В трамвай я влез с передней площадки прицепного вагона и стал махать кондукторше, чтобы она пришла получить за багаж и билет. Я не хотел передавать единственную тридцатирублевку через весь вагон, и не решался оставить чемодан и сам пройти к кондукторше. Кондукторша пришла ко мне на площадку и заявила, что у неё нет сдачи. На первой же остановке мне пришлось слезть.
Я стоял злой и ждал следующего трамвая. У меня болел живот и слегка дрожали ноги.
И вдруг я увидел мою милую дамочку: она переходила улицу и не смотрела в мою сторону.
Я схватил чемодан и кинулся за ней. Я не знал, как её зовут, и не мог её окликнуть. Чемодан страшно мешал мне: я держал его перед собой двумя руками и подталкивал его коленями и животом. Милая дамочка шла довольно быстро, и я чувствовал, что мне её не догнать. Я был весь мокрый от пота и выбивался из сил. Милая дамочка повернула в переулок. Когда я добрался до угла – её нигде не было.
– Проклятая старуха! – прошипел я, бросая чемодан на землю.

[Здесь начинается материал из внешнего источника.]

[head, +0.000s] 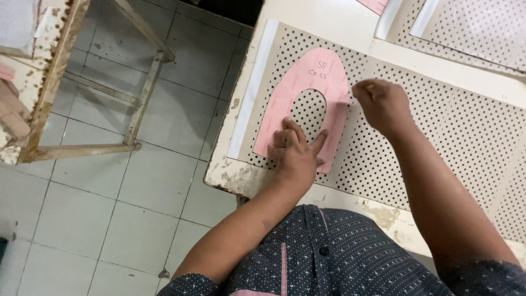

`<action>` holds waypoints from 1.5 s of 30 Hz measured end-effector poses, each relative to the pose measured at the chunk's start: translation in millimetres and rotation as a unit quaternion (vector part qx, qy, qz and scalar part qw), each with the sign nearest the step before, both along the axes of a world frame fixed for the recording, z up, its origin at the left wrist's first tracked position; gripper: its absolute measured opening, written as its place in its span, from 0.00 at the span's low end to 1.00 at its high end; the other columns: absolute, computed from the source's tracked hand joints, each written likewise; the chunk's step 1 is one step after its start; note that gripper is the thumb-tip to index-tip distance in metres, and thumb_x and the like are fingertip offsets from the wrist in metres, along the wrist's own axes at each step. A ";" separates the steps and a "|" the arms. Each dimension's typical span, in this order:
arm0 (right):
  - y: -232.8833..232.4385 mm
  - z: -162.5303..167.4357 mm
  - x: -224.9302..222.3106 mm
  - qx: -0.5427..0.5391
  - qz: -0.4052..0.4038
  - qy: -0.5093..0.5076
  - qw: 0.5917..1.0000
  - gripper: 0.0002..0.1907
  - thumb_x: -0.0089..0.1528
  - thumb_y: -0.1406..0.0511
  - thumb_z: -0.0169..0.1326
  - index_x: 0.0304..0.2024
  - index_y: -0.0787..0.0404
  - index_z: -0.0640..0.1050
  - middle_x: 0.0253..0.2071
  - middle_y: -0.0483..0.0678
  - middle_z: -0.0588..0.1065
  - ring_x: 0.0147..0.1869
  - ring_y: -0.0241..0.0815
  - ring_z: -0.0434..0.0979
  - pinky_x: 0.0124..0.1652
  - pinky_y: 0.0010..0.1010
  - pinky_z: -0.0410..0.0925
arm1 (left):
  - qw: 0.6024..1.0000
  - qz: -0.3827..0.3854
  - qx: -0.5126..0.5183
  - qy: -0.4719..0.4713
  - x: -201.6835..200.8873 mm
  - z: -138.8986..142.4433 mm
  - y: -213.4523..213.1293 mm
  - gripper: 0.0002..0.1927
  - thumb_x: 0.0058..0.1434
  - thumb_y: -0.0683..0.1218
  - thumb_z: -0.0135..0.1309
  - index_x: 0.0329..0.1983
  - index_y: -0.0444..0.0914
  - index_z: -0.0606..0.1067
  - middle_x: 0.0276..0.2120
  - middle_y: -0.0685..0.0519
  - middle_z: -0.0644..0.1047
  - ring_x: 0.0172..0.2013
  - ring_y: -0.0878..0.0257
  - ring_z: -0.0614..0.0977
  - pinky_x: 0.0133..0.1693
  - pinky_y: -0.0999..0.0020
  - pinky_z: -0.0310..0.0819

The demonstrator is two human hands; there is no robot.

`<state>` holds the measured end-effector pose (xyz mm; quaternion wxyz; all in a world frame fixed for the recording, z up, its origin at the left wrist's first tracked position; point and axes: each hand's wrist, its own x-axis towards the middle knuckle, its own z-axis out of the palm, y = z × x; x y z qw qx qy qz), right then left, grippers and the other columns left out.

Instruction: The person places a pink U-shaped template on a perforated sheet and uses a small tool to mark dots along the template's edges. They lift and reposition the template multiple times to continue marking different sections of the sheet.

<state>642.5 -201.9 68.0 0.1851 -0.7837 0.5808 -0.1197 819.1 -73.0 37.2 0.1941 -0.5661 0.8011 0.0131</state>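
Pink card template (307,90), horseshoe-shaped, sits mid-frame under the left hand (296,153), whose fingers are spread flat pinning its lower end onto the dotted perforated sheet (438,126). The right hand (381,101) is curled tight just off the template's right edge, pinching something too small to make out. Template looks thin, light and a bit bendy, so it'd probably slide easily; best pressed flat or lifted by an outer edge. Worn cream table (241,178) underneath, tiled floor (109,208) lower left.
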 end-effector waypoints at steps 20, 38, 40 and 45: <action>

Рукава моей куртки насквозь промокли от пота и липли к рукам. Двое мальчишек остановились передо мной и стали меня рассматривать. Я сделал спокойное лицо и пристально смотрел на ближайшую подворотню, как бы поджидая кого-то. Мальчишки шептались и показывали на меня пальцами. Дикая злоба душила меня. Ах, напустить бы на них столбняк!
И вот из-за этих паршивых мальчишек я встаю, поднимаю чемодан, подхожу с ним к подворотне и заглядываю туда. Я делаю удивлённое лицо, достаю часы и пожимаю плечами. Мальчишки издали наблюдают за мной. Я ещё раз пожимаю плечами и заглядываю в подворотню.
– Странно, – говорю я вслух, беру чемодан и тащу его к трамвайной остановке.
На вокзал я приехал без пяти минут семь. Я беру обратный билет до Лисьего Носа и сажусь в поезд.
В вагоне, кроме меня, ещё двое: один, как видно, рабочий, он устал и, надвинув кепку на глаза, спит. Другой, ещё молодой парень, одет деревенским франтом: под пиджаком у него розовая косоворотка, а из-под кепки торчит курчавый кок. Он курит папироску, всунутую в ярко-зеленый мундштук из пластмассы.
Я ставлю чемодан между скамейками и сажусь. В животе у меня такие рези, что я сжимаю кулаки, чтобы не застонать от боли.
По платформе два милиционера ведут какого-то гражданина в пикет. Он идёт, заложив руки за спину и опустив голову.
Поезд трогается. Я смотрю на часы: десять минут восьмого.
О, с каким удовольствием спущу я эту старуху в болото! Жаль только, что я не захватил с собой палку, должно быть, старуху придётся подталкивать.
Франт в розовой косоворотке нахально разглядывает меня. Я поворачиваюсь к нему спиной и смотрю в окно.